Crop Over is a Barbadian festival which evolved from the harvest festivals of England and West Africa.

October 2007

It is one of the Western world’s oldest festivals, dating back to the 1780s when plantation workers proclaimed the end of the sugar crop with feasting and dancing in the plantation yards.

In 2007, Harewood House Trust commissioned artist Sonia Boyce to create a multi-screen video work interrogating the histories of the festival and Harewood House.

The film consists of a sequence of performances by symbolic figures central to the festival. The split-screen film includes a series of interviews with historians and cultural critics, archival material relating to plantation life, footage of festival revellers, Barbadian folk characters and intangible cultural heritage including Mother Sally, Donkey Man, Shaggy Bear, Tuk Band, Tilt / Stilt man and the Landship, alongside footage shot at Harewood.

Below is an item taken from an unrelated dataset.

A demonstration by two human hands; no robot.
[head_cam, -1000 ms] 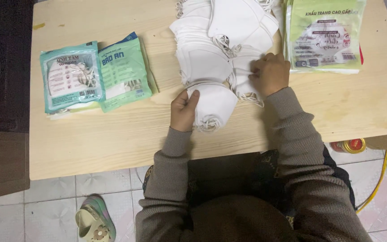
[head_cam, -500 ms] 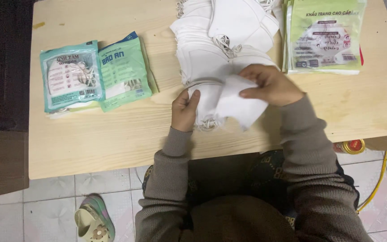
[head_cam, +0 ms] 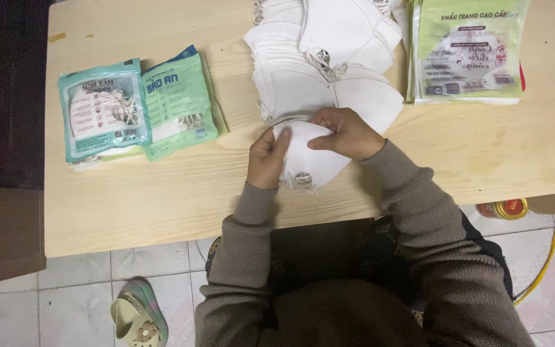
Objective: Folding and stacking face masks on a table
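Head view: left of the grip lie teal and green sealed mask packets [head_cam: 139, 109]. Left hand [head_cam: 268, 157] and right hand [head_cam: 345, 133] both pinch a white folded fabric face mask [head_cam: 306, 160], flattening it, with a white mask pile [head_cam: 322, 71] just beyond.

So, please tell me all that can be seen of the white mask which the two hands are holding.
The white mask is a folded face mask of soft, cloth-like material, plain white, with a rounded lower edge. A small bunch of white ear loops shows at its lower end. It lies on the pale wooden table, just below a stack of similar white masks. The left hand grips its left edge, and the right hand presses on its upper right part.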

Sonia Boyce’s interest in Crop Over carnival lies in the fact that it is a public festival directly originating from the conditions of plantation life in the Caribbean, unlike other carnivals that have been co-opted from the religious festivals of Lent.

The film, complemented by drawings, was displayed in the former Terrace Gallery in October 2007 to celebrate Black History Month. Alongside the performance Carnival Messiah (14-30 September 2007), this exhibition marked the Bicentenary of the British Abolition of the Transatlantic Trade in Enslaved People.